Experimental program
Comparison scheme
Effect test

Embodiment 1

[0205] Embodiment 1, the production of HIV VLP

[0206] Such as figure 1 Plasmids for the preparation of HIV VLPs (pDOL). Then, the plasmid was transformed into Drosophila S2 cells as described above. 48 hours after transfection, hygromycin B was added to the culture medium and kept at room temperature without CO 2 Cultured under certain conditions for 2-3 weeks until stably transfected cell lines appeared. The single cell clone expressing the highest level of gag protein and envelope protein was selected as the production cell of VLP.

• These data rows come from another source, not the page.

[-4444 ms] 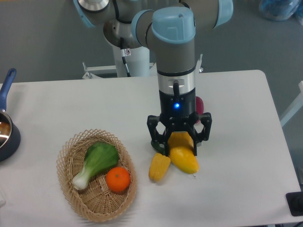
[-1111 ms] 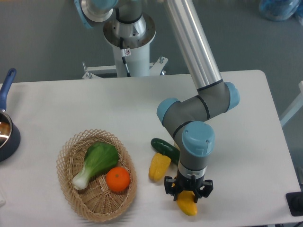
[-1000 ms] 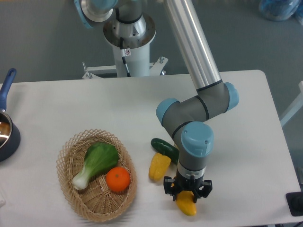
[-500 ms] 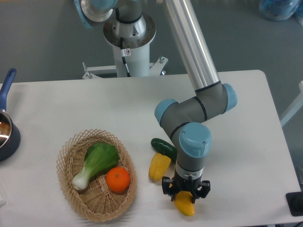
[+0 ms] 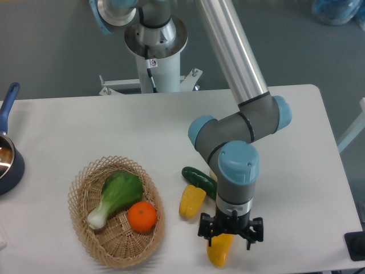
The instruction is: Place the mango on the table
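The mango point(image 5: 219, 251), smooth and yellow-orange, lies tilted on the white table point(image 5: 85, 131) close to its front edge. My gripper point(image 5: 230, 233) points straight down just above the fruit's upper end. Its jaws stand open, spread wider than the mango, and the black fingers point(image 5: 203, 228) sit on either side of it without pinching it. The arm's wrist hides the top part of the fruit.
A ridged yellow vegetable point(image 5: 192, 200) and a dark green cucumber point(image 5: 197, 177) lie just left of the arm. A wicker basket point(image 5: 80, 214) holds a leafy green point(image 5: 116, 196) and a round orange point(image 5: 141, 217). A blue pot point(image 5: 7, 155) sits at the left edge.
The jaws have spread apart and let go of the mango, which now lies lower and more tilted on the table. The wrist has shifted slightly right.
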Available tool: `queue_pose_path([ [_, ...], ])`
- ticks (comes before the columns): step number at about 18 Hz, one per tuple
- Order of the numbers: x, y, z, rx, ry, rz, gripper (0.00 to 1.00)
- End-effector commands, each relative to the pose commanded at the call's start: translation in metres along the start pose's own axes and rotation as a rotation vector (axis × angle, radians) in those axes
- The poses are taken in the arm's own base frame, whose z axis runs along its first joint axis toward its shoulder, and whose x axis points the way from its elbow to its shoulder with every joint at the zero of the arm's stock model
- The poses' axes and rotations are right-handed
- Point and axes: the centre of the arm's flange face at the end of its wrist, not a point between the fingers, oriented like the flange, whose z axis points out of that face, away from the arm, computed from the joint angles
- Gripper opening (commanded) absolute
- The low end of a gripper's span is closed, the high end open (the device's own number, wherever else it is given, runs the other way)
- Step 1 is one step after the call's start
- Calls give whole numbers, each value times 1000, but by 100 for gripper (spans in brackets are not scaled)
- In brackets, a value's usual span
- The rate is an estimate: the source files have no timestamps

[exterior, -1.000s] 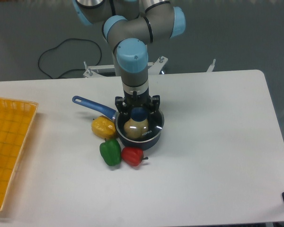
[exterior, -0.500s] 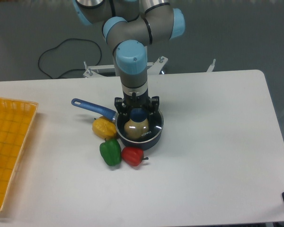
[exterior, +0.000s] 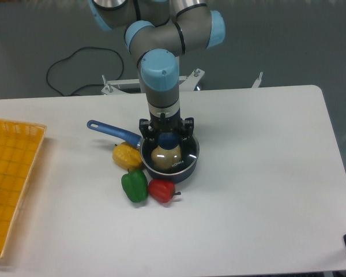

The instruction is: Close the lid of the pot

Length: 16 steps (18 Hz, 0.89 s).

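Against the picture half a second back nothing has visibly shifted; since a full second ago the pot's handle has swung slightly toward the 9 o'clock side.

Counted from left to right: one yellow mesh tray [exterior: 11, 179] at the table's 9 o'clock edge, one yellow pepper [exterior: 126, 154], one green pepper [exterior: 135, 184], one red pepper [exterior: 161, 190], one pot [exterior: 170, 160] and one pot lid [exterior: 185, 153].

The pot stands near the middle of the white table [exterior: 259, 173], its blue handle [exterior: 106, 129] pointing to 10 o'clock. The lid lies on the pot, with a tan rounded thing visible through the glass. The gripper [exterior: 167, 138] stands straight down over the lid's dark knob, fingers on either side of it; whether they pinch it I cannot tell.

The three peppers crowd the pot from 9 to 6 o'clock, the yellow one just under the handle. A black cable [exterior: 75, 63] loops on the floor behind.
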Motion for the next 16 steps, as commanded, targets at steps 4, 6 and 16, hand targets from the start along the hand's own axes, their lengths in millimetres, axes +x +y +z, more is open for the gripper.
queue_pose_path([
  [4, -1, -3, -6, 12, -3, 4, 100],
  [6, -5, -10, -17, 24, -11, 23, 100],
  [16, -68, -25, -78, 48, -54, 175, 100],
])
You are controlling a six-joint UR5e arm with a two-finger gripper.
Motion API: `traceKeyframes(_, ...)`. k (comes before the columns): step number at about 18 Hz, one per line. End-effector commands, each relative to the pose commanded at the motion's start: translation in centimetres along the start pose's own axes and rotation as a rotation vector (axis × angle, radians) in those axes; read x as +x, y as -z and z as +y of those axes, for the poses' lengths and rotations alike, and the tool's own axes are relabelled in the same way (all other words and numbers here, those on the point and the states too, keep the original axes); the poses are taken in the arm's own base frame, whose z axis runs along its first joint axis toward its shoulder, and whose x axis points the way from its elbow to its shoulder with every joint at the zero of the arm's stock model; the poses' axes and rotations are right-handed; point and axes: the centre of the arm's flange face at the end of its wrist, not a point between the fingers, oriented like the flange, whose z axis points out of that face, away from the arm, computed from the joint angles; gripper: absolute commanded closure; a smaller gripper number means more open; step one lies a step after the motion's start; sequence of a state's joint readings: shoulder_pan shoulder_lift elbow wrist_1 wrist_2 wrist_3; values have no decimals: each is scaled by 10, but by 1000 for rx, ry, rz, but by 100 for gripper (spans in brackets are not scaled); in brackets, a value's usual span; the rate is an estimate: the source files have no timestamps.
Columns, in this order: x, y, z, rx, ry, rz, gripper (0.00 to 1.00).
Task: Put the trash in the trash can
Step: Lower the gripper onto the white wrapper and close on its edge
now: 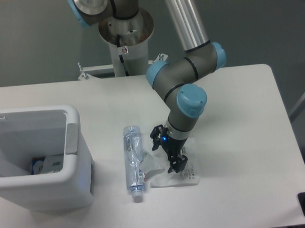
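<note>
Camera view, fixed and looking down at the white tabletop (232, 101): the flat, crumpled white plastic wrapper with small black print (180, 174) lies toward the front edge, a little right of the middle; the grey arm's two-finger black gripper (175, 162) is low over the wrapper's upper part, its dark fingertips (178, 166) seeming to touch the film; whether the jaws are spread or pinched on the plastic cannot be told, since the fingers overlap one another from this angle.

By the look of it the wrapper is thin, very light and limp, likely slippery where smooth; it would sag and flutter rather than hold shape, so a pinch on a raised crease or a bunched fold near its middle looks surer than one at a flat edge; little squeeze should be needed.

Just left of the wrapper lies a crushed clear plastic bottle (133, 162), ridged and glossy, its cap end pointing to the front edge; it seems to touch the wrapper's left flap, though that is hard to confirm.

At the left edge stands the boxy white plastic trash can with rounded corners and a thick rim (73, 147), smooth and matt, well apart from the wrapper; some printed packaging (46, 164) lies inside it.
</note>
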State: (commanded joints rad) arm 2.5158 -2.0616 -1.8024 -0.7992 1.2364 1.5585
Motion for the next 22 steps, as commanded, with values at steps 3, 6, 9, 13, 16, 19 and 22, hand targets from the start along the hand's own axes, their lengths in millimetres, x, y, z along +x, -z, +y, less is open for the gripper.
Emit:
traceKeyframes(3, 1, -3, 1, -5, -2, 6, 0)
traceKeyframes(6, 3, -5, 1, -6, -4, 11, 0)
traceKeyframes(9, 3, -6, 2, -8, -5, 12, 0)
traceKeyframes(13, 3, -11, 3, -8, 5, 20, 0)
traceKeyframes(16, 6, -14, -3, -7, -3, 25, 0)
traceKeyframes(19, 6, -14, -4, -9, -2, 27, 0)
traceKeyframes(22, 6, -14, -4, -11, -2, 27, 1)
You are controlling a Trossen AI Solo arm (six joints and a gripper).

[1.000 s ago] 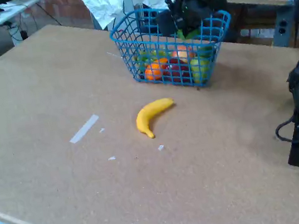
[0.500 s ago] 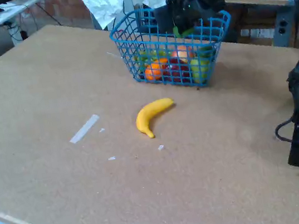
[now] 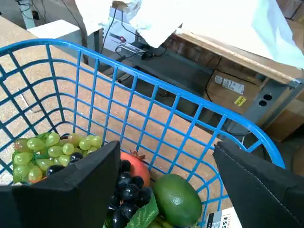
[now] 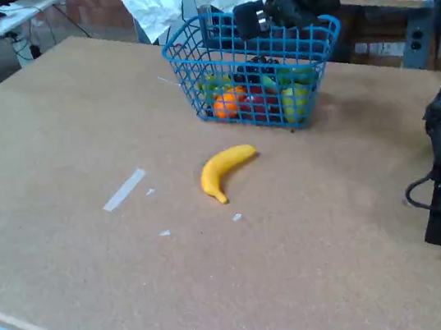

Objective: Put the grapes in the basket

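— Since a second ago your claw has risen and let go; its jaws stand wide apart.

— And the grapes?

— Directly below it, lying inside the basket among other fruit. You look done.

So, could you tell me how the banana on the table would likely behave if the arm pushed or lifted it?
The banana lies alone on its curved side on the bare table, so a push at one end would probably spin it rather than slide it straight. Its smooth, uniformly yellow surface suggests a light, stiff toy, possibly slippery between the fingers.
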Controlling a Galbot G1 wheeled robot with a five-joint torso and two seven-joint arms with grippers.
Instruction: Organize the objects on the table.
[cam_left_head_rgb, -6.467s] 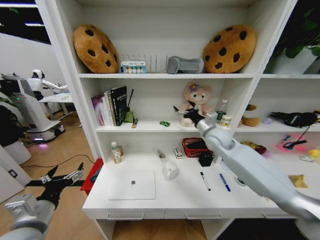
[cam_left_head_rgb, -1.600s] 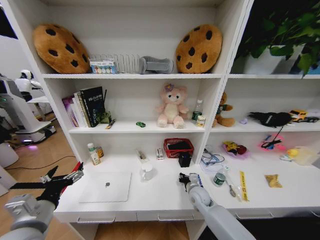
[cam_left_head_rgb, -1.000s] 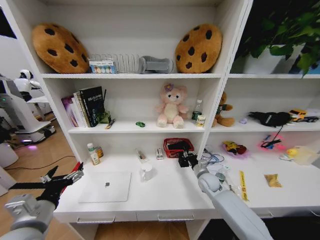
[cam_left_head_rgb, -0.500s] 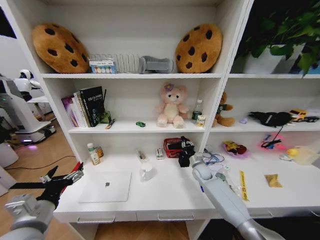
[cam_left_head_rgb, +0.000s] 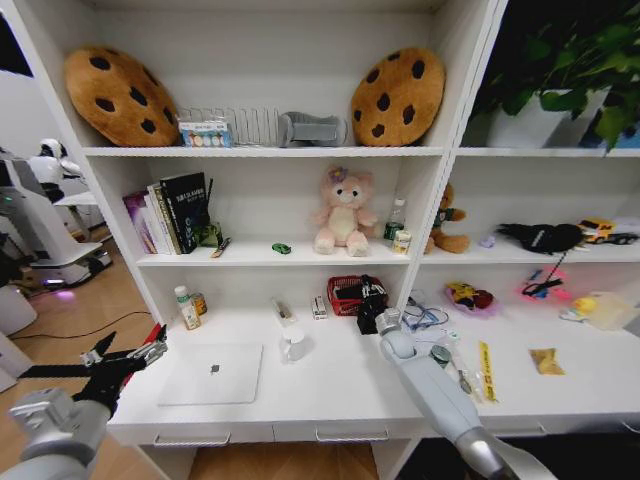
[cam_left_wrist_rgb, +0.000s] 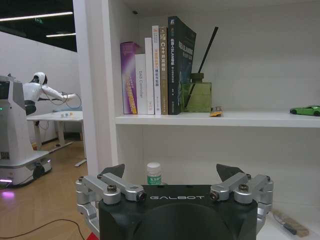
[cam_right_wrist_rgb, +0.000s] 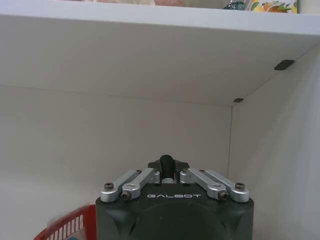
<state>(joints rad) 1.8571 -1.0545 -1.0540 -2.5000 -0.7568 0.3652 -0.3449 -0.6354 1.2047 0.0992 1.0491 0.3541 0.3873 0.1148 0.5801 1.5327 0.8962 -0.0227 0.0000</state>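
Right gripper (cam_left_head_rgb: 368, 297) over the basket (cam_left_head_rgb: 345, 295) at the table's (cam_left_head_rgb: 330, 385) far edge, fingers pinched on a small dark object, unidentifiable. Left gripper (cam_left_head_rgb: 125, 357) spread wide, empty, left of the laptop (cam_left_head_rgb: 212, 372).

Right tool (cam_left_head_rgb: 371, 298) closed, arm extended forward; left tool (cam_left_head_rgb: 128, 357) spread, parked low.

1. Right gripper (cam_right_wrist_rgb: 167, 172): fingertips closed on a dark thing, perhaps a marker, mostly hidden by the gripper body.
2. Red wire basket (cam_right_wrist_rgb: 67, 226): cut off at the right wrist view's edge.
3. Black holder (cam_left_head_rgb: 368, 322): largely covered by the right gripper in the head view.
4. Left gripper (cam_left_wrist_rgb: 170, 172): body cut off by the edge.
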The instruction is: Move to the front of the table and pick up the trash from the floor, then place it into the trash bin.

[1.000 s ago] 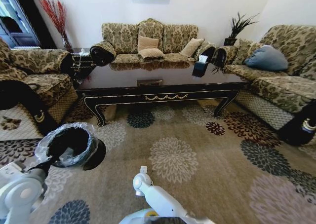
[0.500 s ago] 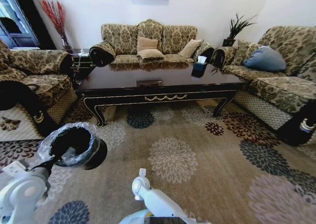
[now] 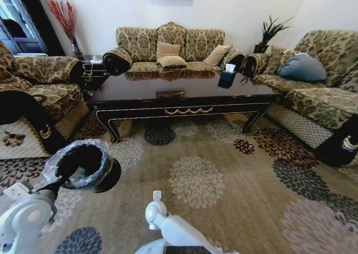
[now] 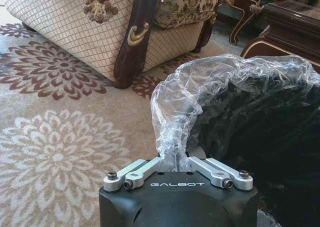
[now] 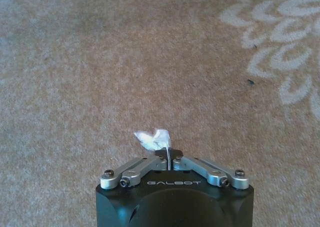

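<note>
sofa [image 3: 168, 47] | blue cushion [image 3: 302, 66] | tissue box [image 3: 226, 75] | floral carpet [image 3: 235, 181]

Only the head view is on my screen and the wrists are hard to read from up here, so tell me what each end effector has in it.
Observer: The right end effector is shut on a small white scrap of trash.
Operator: Report what's beneath it.
Observer: Beige carpet, with a pale flower pattern off to one side.
Operator: Now the left one.
Observer: The left end effector is shut on the clear plastic liner at the rim of the trash bin.
</note>
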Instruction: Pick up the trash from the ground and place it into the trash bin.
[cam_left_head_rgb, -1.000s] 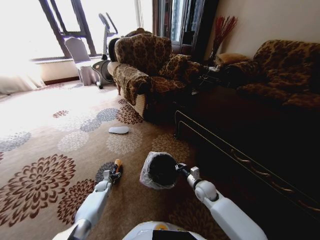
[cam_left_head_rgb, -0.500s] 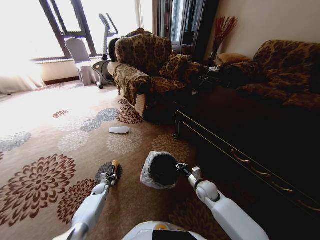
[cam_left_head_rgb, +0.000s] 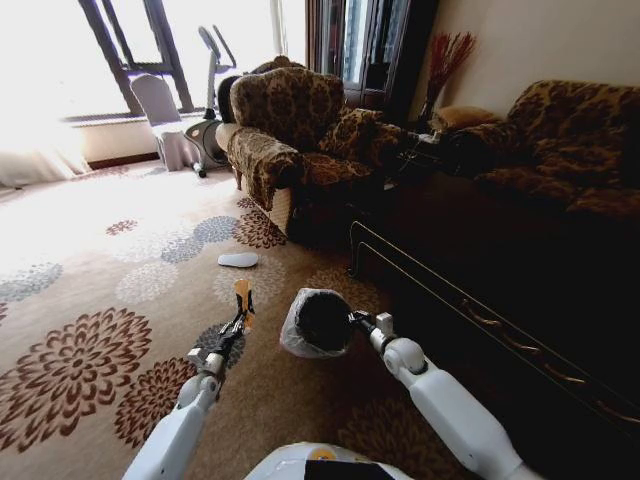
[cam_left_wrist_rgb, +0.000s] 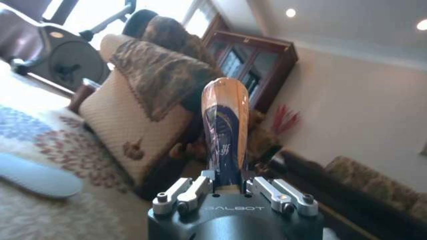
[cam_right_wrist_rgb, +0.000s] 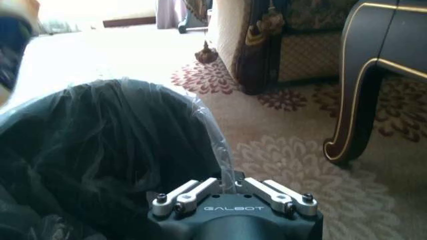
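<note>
Orange-yellow bottle upright in raised left gripper; right gripper clamped on trash bin rim.

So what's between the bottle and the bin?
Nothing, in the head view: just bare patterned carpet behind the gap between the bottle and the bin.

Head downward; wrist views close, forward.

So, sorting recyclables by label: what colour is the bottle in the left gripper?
Orange-yellow with a dark blue label; the bottle shows best in the left wrist view.
</note>
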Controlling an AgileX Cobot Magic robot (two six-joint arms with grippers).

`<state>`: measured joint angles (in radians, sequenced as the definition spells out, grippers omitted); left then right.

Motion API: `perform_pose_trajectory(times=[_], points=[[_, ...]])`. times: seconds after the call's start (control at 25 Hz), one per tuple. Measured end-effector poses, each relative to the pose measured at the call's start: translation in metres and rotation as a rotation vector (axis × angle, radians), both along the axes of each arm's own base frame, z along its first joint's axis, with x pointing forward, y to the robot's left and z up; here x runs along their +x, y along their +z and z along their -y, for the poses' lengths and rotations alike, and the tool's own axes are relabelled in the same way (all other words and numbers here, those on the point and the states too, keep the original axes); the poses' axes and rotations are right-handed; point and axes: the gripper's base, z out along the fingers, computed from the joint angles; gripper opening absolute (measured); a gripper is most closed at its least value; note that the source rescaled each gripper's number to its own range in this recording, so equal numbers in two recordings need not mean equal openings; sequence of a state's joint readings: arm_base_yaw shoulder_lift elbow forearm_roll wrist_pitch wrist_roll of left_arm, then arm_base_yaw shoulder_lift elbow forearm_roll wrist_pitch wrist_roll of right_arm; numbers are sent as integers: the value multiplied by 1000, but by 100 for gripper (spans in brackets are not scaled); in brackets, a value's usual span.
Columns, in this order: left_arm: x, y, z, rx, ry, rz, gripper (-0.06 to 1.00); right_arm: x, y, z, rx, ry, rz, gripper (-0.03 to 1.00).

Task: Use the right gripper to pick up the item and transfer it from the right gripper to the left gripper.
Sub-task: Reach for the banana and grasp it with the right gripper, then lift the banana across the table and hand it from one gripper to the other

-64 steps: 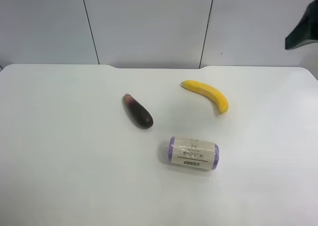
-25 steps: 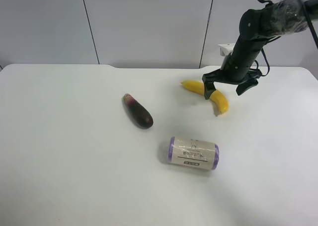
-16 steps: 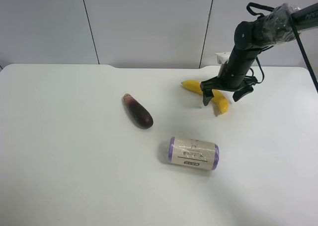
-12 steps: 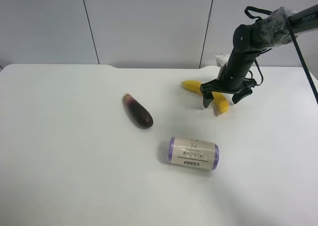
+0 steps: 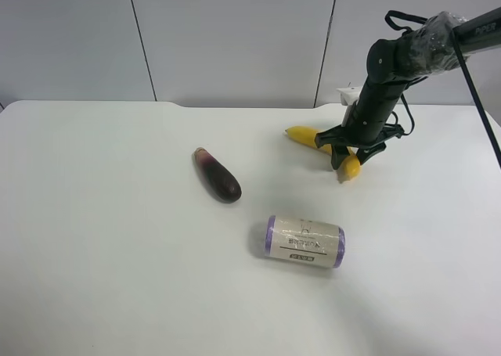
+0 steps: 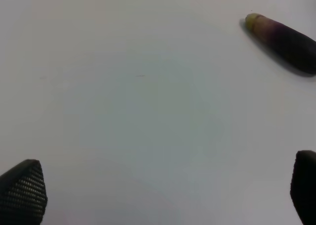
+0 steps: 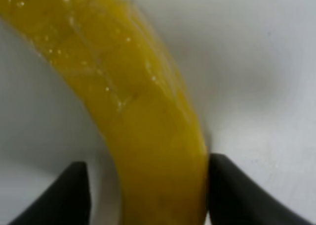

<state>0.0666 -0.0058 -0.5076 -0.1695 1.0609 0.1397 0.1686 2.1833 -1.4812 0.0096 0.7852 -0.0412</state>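
Note:
The yellow banana (image 5: 322, 142) lies on the white table (image 5: 117, 254) at the exterior high view's back right. My right gripper (image 5: 348, 156), a slim black claw, straddles its middle, closed in on it. In the right wrist view the banana (image 7: 143, 111) fills the space between the fingers (image 7: 232, 190). One finger touches it and the other stands a sliver off. The banana still rests on the table. My left gripper (image 6: 163, 190) is open and empty over bare table, its fingertips (image 6: 22, 190) far apart. It is out of the exterior high view.
A dark purple eggplant (image 5: 217, 175) lies at the table's middle and also shows in the left wrist view (image 6: 284, 39). A purple-ended paper-labelled roll (image 5: 304, 242) lies in front of the banana. Grey wall panels stand behind the table.
The right arm came in from the upper right and came down over the banana. In the last half second its wide-open fingers drew in around the banana's middle. The banana has not moved.

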Motion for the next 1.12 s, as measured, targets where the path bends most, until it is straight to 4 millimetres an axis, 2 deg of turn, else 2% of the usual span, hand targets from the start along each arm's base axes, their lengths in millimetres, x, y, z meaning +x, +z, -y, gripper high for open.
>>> perform_pose_trajectory(times=[0.08, 0.12, 0.32, 0.44, 0.68, 0.92, 1.12], points=[[0, 0, 0, 0, 0, 0, 100, 0, 0, 0, 0, 0, 0, 2], [0, 0, 0, 0, 0, 0, 100, 0, 0, 0, 0, 0, 0, 0], [0, 0, 0, 0, 0, 0, 100, 0, 1, 0, 0, 0, 2, 0], [0, 0, 0, 0, 0, 0, 100, 0, 8, 0, 2, 1, 10, 0], [0, 0, 0, 0, 0, 0, 100, -7, 46, 0, 14, 25, 36, 0], [0, 0, 0, 0, 0, 0, 100, -23, 88, -3, 23, 39, 41, 0], [0, 0, 0, 0, 0, 0, 100, -41, 124, -19, 46, 94, 80, 0]])
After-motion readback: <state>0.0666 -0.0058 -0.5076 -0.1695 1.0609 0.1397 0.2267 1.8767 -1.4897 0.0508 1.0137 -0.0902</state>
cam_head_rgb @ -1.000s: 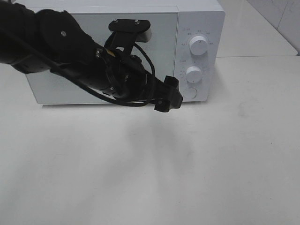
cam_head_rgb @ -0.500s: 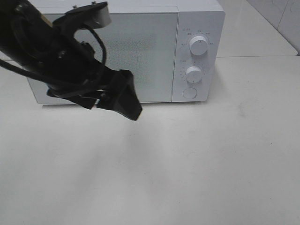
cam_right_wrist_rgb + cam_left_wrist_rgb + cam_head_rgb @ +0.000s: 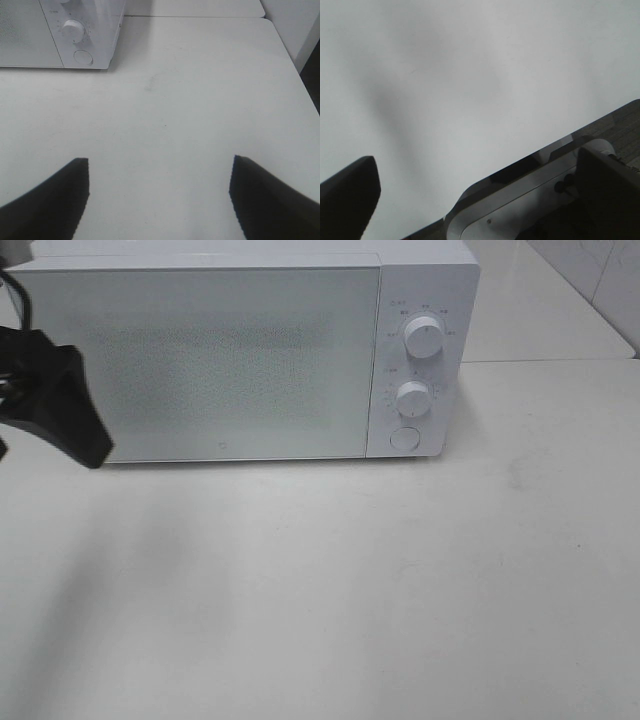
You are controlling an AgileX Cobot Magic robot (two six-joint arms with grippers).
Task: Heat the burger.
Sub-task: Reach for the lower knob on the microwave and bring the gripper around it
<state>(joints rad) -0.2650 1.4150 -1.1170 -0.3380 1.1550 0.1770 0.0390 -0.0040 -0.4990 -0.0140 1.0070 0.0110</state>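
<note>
Since the microwave (image 3: pixel 230 350) stands shut and the burger shows in no view, it perhaps sits inside. Left pincer (image 3: pixel 70 415), jaws apart and empty, hangs by the door's left edge; right pincer (image 3: pixel 159 167), also apart, hovers over the desk (image 3: pixel 200 75) further off.

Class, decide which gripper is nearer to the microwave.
Left. The left gripper hangs by the microwave's front left corner; the right gripper sits out over the table, well off its control-panel end.
</note>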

[0207] Stably transfected cell lines with and without CdCl by Western blotting 2 The expression of HIV-1 gag protein and envelope protein in cell lysate and cell culture supernatant were detected during induction. figure 2 for the CdCl 2 The expression of HIV gp120 and gag in the cell lysate and supernatant of S2 cells co-transfected with pMT-bip-HIVenv, pAC-HIVgag, pMT-HIVrev and pCoBlast was detected with and without induction. imag...

Embodiment 2

[0224] Embodiment 2, the production of influenza virus VLP

[0225] In order to produce influenza virus VLP, the inventors firstly compared the difference of influenza virus VLP particles produced when influenza virus M1 protein and HIV-1 gag protein were used as core proteins. A plasmid encoding influenza virus M1 protein (pAC-M1) inserted behind the stable promoter Ac5 and plasmids encoding influenza virus HA and NA proteins inserted behind the inducible promoter MT (pMT-bip-HA and pMT -bip-NA). These plasmids, pAC-M1, pMT-bip-HA and pMT-bip-NA (used to form HA-NA-M1 VLPs); or pAC-HIVgag, pMT-bip-HA and pMT-bip -NA (for the formation of HA-NA-HIV-1 gag VLP) and the vector containing the blasticidin resistance gene were respectively transferred into S2 cells, and the stably transfected S2 cell lines were selected. Expression and assembly of the resulting VLPs were then studied.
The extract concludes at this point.